Now, to conduct this type of attack, we would encrypt those words, perhaps with an obtained salt (a random unique string used to strengthen weak passwords) from a data breach, or perhaps without a salt, to give us a hash to compare. Given the words, we might now have the list of hashes shown in Table 2-1.

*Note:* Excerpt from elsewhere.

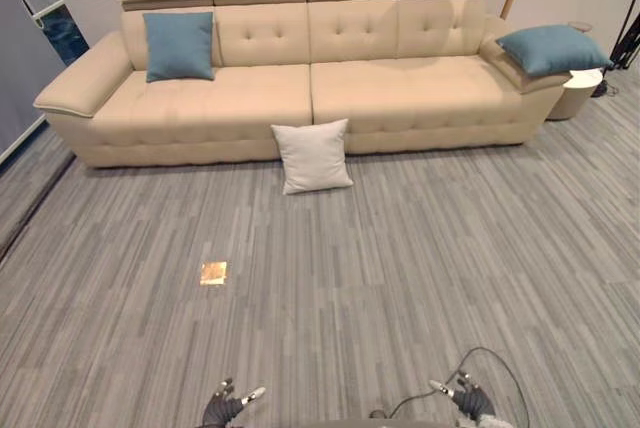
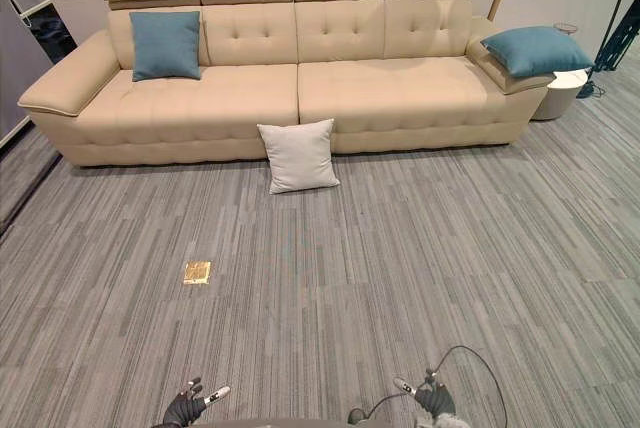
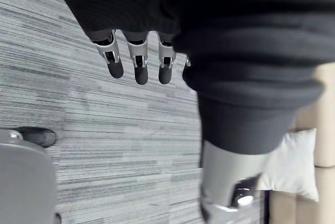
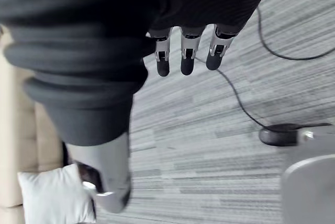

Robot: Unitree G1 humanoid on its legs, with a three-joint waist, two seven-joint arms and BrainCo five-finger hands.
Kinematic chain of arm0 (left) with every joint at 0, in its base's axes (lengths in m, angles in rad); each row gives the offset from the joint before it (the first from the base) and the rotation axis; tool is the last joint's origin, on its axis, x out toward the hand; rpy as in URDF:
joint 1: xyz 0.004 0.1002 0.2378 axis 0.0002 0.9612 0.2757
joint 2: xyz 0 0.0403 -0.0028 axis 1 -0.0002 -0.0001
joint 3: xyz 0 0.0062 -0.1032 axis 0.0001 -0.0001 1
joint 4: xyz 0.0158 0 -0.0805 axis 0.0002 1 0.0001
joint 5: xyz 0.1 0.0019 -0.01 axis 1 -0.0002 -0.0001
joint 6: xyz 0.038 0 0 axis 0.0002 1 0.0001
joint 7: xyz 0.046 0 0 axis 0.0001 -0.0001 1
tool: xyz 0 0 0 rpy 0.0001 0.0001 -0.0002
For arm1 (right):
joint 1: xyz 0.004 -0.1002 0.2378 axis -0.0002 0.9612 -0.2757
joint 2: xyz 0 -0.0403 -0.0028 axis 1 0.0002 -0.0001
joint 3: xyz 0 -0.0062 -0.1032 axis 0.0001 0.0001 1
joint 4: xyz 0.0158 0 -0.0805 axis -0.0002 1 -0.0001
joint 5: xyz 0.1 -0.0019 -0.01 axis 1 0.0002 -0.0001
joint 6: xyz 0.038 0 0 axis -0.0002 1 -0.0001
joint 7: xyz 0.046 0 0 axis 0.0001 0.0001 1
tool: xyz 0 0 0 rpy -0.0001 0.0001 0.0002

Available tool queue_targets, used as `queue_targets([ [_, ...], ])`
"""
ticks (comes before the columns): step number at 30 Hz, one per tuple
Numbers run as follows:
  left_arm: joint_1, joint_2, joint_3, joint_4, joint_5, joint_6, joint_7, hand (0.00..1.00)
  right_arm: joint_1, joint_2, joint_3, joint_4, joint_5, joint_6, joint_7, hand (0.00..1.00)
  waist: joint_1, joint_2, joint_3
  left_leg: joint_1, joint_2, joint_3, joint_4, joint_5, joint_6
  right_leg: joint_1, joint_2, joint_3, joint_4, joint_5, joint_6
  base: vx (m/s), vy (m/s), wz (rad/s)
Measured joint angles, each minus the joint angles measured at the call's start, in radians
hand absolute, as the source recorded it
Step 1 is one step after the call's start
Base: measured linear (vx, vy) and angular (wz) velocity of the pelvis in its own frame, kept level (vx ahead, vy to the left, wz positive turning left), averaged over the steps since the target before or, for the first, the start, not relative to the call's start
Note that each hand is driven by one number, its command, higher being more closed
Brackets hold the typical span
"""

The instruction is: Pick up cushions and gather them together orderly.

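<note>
A long cream sofa [image 1: 400, 88] stands along the far wall, and all three cushions are at it, well apart from both hands. The white cushion [image 1: 312, 155] stands on the grey floor [image 1: 400, 278], propped against the sofa's front near its middle, and is the cushion closest to the hands. The left blue cushion [image 1: 179, 46] sits upright on the seat at the far left, leaning on the backrest. The right blue cushion [image 1: 551, 49] lies tilted on the armrest at the far right, just beside a small round side table [image 1: 578, 88]. The left hand [image 1: 225, 409] shows at the near edge, left of centre, and the right hand [image 1: 468, 400] at the near edge, right of centre, with a wide stretch of bare floor between them and the white cushion. In the wrist views each hand's fingers [image 3: 140, 62] hang straight and relaxed above the floor, spread a little, and neither hand grips anything. A small brass floor plate [image 1: 213, 272] lies between the left hand and the sofa.
</note>
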Motion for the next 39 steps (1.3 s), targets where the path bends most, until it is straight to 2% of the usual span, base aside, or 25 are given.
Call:
queue_targets([
  [4, 0.002, 0.020, 0.001, -0.062, 0.000, -0.008, -0.016, 0.00, -0.008, -0.016, 0.000, -0.035, -0.053, -0.015, 0.004, 0.00, -0.001, -0.020, 0.018, 0.008, 0.000, 0.002, -0.008, 0.000, -0.001, 0.015, 0.000, -0.015, -0.019, 0.001, 0.003, 0.04, 0.004, 0.03],
  [11, 0.015, 0.020, 0.001, -0.103, 0.009, -0.007, -0.021, 0.00, -0.024, -0.028, 0.028, -0.061, -0.084, -0.014, 0.023, 0.00, 0.000, -0.007, 0.031, 0.017, -0.002, 0.024, -0.013, -0.003, -0.004, 0.018, -0.004, -0.017, -0.021, 0.000, 0.008, -0.01, 0.005, -0.04],
  [13, 0.011, 0.020, 0.001, -0.104, 0.009, -0.007, -0.021, 0.00, -0.037, -0.029, 0.049, -0.061, -0.084, -0.014, 0.023, 0.00, 0.000, -0.008, 0.040, -0.003, 0.000, 0.025, 0.017, -0.015, -0.008, 0.010, -0.004, -0.018, -0.016, 0.000, 0.008, -0.06, -0.011, 0.01],
  [18, 0.004, 0.020, 0.000, -0.112, 0.007, -0.005, -0.020, 0.00, -0.108, -0.030, 0.088, -0.041, -0.084, -0.007, 0.021, 0.00, 0.008, -0.005, 0.086, -0.114, 0.013, 0.044, 0.142, -0.066, 0.018, -0.077, -0.002, -0.010, 0.046, -0.018, 0.022, -0.10, -0.002, -0.09],
  [20, -0.004, 0.019, 0.000, -0.114, 0.007, -0.005, -0.019, 0.00, -0.123, -0.030, 0.091, -0.012, -0.083, -0.005, 0.020, 0.00, 0.030, -0.001, 0.090, -0.145, 0.017, 0.057, 0.180, -0.099, 0.024, -0.115, -0.006, -0.015, 0.090, -0.052, 0.021, -0.09, 0.026, -0.22],
  [21, -0.002, 0.020, 0.001, -0.121, 0.006, -0.004, -0.018, 0.00, -0.128, -0.029, 0.092, -0.001, -0.083, -0.003, 0.020, 0.00, 0.038, -0.001, 0.091, -0.165, 0.018, 0.065, 0.211, -0.126, 0.035, -0.148, -0.017, -0.026, 0.146, -0.084, 0.030, -0.06, 0.087, -0.18],
  [22, 0.010, 0.020, 0.001, -0.152, 0.006, -0.002, -0.018, 0.00, -0.132, -0.029, 0.092, 0.008, -0.083, -0.002, 0.018, 0.00, 0.036, -0.006, 0.094, -0.181, 0.007, 0.068, 0.247, -0.158, 0.045, -0.197, -0.044, -0.041, 0.257, -0.147, 0.050, -0.01, 0.098, -0.09],
  [24, 0.017, 0.024, 0.000, -0.177, 0.006, -0.001, -0.018, 0.00, -0.129, -0.027, 0.094, 0.008, -0.083, -0.002, 0.017, 0.00, 0.030, -0.022, 0.103, -0.180, -0.013, 0.070, 0.276, -0.188, 0.060, -0.231, -0.088, -0.059, 0.366, -0.200, 0.068, 0.08, 0.130, 0.14],
  [25, 0.016, 0.029, -0.002, -0.179, 0.006, -0.001, -0.018, 0.00, -0.128, -0.027, 0.094, 0.009, -0.083, -0.001, 0.016, 0.00, 0.028, -0.030, 0.109, -0.171, -0.029, 0.061, 0.285, -0.208, 0.071, -0.264, -0.122, -0.076, 0.473, -0.213, 0.065, 0.13, 0.119, 0.14],
  [26, 0.009, 0.030, -0.002, -0.179, 0.006, 0.000, -0.017, 0.00, -0.132, -0.027, 0.095, 0.010, -0.083, 0.000, 0.014, 0.00, 0.027, -0.032, 0.118, -0.161, -0.033, 0.061, 0.288, -0.215, 0.083, -0.299, -0.138, -0.082, 0.560, -0.209, 0.067, 0.17, 0.098, 0.09],
  [27, -0.004, 0.036, -0.003, -0.183, 0.006, 0.001, -0.015, 0.00, -0.138, -0.024, 0.103, 0.013, -0.083, 0.007, 0.012, 0.00, 0.027, -0.029, 0.141, -0.125, -0.029, 0.057, 0.290, -0.227, 0.094, -0.380, -0.150, -0.106, 0.716, -0.207, 0.062, 0.24, 0.084, -0.03],
  [28, -0.012, 0.045, -0.006, -0.183, 0.006, 0.001, -0.011, 0.00, -0.139, -0.023, 0.119, 0.016, -0.082, 0.015, 0.012, 0.00, 0.027, -0.018, 0.157, -0.096, -0.015, 0.057, 0.282, -0.241, 0.090, -0.411, -0.146, -0.137, 0.705, -0.231, 0.060, 0.27, 0.068, 0.00],
  [30, -0.027, 0.058, -0.011, -0.183, 0.005, 0.001, 0.000, 0.00, -0.140, -0.023, 0.132, 0.016, -0.081, 0.015, 0.012, 0.00, 0.024, -0.024, 0.159, -0.059, 0.001, 0.051, 0.252, -0.246, 0.075, -0.449, -0.123, -0.170, 0.596, -0.222, 0.056, 0.37, 0.023, 0.13],
  [32, -0.059, 0.063, -0.012, -0.183, 0.005, 0.000, 0.006, 0.00, -0.144, -0.025, 0.131, 0.013, -0.077, 0.015, 0.003, 0.00, 0.015, -0.031, 0.165, -0.009, 0.011, 0.031, 0.194, -0.245, 0.058, -0.482, -0.087, -0.182, 0.435, -0.168, 0.057, 0.47, -0.038, 0.37],
  [33, -0.074, 0.061, -0.012, -0.183, 0.004, 0.000, 0.007, 0.00, -0.144, -0.026, 0.129, 0.005, -0.076, 0.014, -0.001, 0.00, -0.003, -0.034, 0.167, 0.020, 0.014, 0.014, 0.157, -0.245, 0.047, -0.498, -0.072, -0.179, 0.367, -0.131, 0.050, 0.71, -0.127, 0.67],
  [34, -0.083, 0.056, -0.015, -0.182, 0.005, -0.001, 0.008, 0.00, -0.145, -0.029, 0.126, -0.007, -0.076, 0.014, -0.002, 0.00, -0.030, -0.031, 0.170, 0.073, 0.029, -0.011, 0.117, -0.256, 0.015, -0.511, -0.055, -0.152, 0.352, -0.028, 0.011, 0.73, -0.146, 0.75],
  [35, -0.088, 0.054, -0.019, -0.181, 0.005, -0.001, 0.007, 0.00, -0.139, -0.028, 0.124, -0.019, -0.076, 0.015, -0.002, 0.00, -0.039, -0.032, 0.168, 0.087, 0.039, -0.022, 0.119, -0.262, 0.003, -0.508, -0.052, -0.146, 0.385, 0.019, -0.041, 0.74, -0.184, 0.61],
  [36, -0.106, 0.040, -0.021, -0.174, 0.006, -0.002, 0.006, 0.00, -0.144, -0.029, 0.114, -0.033, -0.076, 0.014, -0.002, 0.00, -0.040, -0.001, 0.179, 0.094, 0.069, -0.032, 0.147, -0.246, -0.033, -0.524, -0.046, -0.172, 0.488, -0.053, -0.062, 0.63, -0.192, 0.37],
  [37, -0.112, 0.033, -0.022, -0.174, 0.006, -0.003, 0.007, 0.00, -0.149, -0.025, 0.113, -0.042, -0.076, 0.014, 0.000, 0.00, -0.044, 0.004, 0.179, 0.061, 0.080, -0.030, 0.243, -0.209, -0.086, -0.514, -0.051, -0.186, 0.536, -0.129, -0.063, 0.63, -0.203, 0.27],
  [38, -0.113, 0.030, -0.021, -0.174, 0.006, -0.003, 0.007, 0.00, -0.150, -0.025, 0.114, -0.046, -0.076, 0.013, 0.001, 0.00, -0.046, 0.009, 0.183, 0.029, 0.086, -0.030, 0.331, -0.187, -0.097, -0.491, -0.048, -0.194, 0.537, -0.153, -0.067, 0.64, -0.220, 0.33],
  [39, -0.110, 0.023, -0.021, -0.173, 0.006, -0.003, 0.007, 0.00, -0.149, -0.026, 0.118, -0.048, -0.076, 0.013, 0.000, 0.00, -0.048, 0.022, 0.191, -0.069, 0.125, -0.021, 0.582, -0.080, -0.095, -0.412, -0.029, -0.212, 0.496, -0.186, -0.071, 0.52, -0.174, 0.24],
])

From our data dump, let’s say the user record has an encrypted password of $2a$10$TFKgAYZrfb7p/J6Mz1NZsuhlp62Sa24GKBb7G8q4j702rc1Ntlopa. We compare all of the hashes that we have produced against that user hash, and find a match with the word mango. We now have a cracked password that we can use to gain access to the user account.

Table 2-1. Dictionary words and associated hashes
Common word Associated hash

test

$2a$10$wkmirMIMsQxpSvKpn.KNyOTU65YuneDcMXwA7XEHR5brjhpjugWCm

animal

$2a$10$.hfSmZVMv3kv5SE9hMun8O5p/AAWsH7eOrhfYdItG0UCaU/aRT85W

tornado

$2a$10$GI5itVWvmom3vBLTCSsZJ.vUtp5qzAnjVUK5PG4PRIbleIkw8BldC

monkey

$2a$10$mmKLHtnYIlvGrcwF9pXgjOEkczGm99f/iNU3qCA2GOySPgOjAeguO

pepper

$2a$10$wbNHHKyHhIhToY6kpExOZO.qIS4UURMm7sKAUTLudiiyMO8wD.HGq

slide

$2a$10$/j9vzCZqmGvhGLMUFhwJ2.JvsiZ3i/MsXTfsf9VItR8Gitg.GWgv2

mango

$2a$10$TFKgAYZrfb7p/J6Mz1NZsuhlp62Sa24GKBb7G8q4j702rc1Ntlopa

diaper

$2a$10$/ISCPiQC5wGh4JF9bXKJmeI9OKvWdikq8cUuKmXvh5Za9HWcOADVy

tube

$2a$10$lkZSe0Y1h710V4JGV5hBD.ZVttOnizitpqdeu1nQvO7txdemIvta2

cloth

$2a$10$et.LBm.NeYWXhVl/TFB3cOs0kRAPFh8iBjSicap1ZUYNBqFlOLUp2

hair

$2a$10$6taHB2eQJDLeUUYL7Fw.O.u1avLlLkOt74Jhv1uBHv350QAvwKRgC

smell

$2a$10$nVJwlzP5yheetOa8ALQGBehoreNsfY7eyC4X76tl3ZdiCGYtHNg4m

tip

$2a$10$xeKdWcIook9IOKjcQO2GkOpzgPo.pkbc3QVIFsGKfv6UqYV2KoZlG

right

$2a$10$Y0pfFl08OWinGu1/1T7NHe6LsE1ey9ggq7.kIvoiS2jkzSMpjZfZu

wrong

$2a$10$6Q34ws6flQDvZU6RftuaJeWC40c8GCO2NeZfmCHyoW7aZv9H1sYG2

eyes

$2a$10$vIcnd/G9fyDYVklgvRhTUuTw26L57nw4MuZEYqHv2dSYiyppCnbA.

happy

$2a$10$3c3lF6ALH4kab4Cd8Zeq5OJEfSF9EcOcVJlxL5Ra.x9g8OVCjKKti

The way we typically protect against dictionary attacks is through employing a salt in our password encryption. Using a salt means that the attacker cannot just employ a standard encryption algorithm to generate the hash, but also needs to compute the hash with the associated salt.

Reverse Lookup Tables

Taking the process of dictionary attacks a bit further, and thus reducing time to decrypt, a reverse table stores the plain-text variation of a password beside the associated hash of the password in a table. The table is stored to be searched on the hash as opposed to the plain-text password.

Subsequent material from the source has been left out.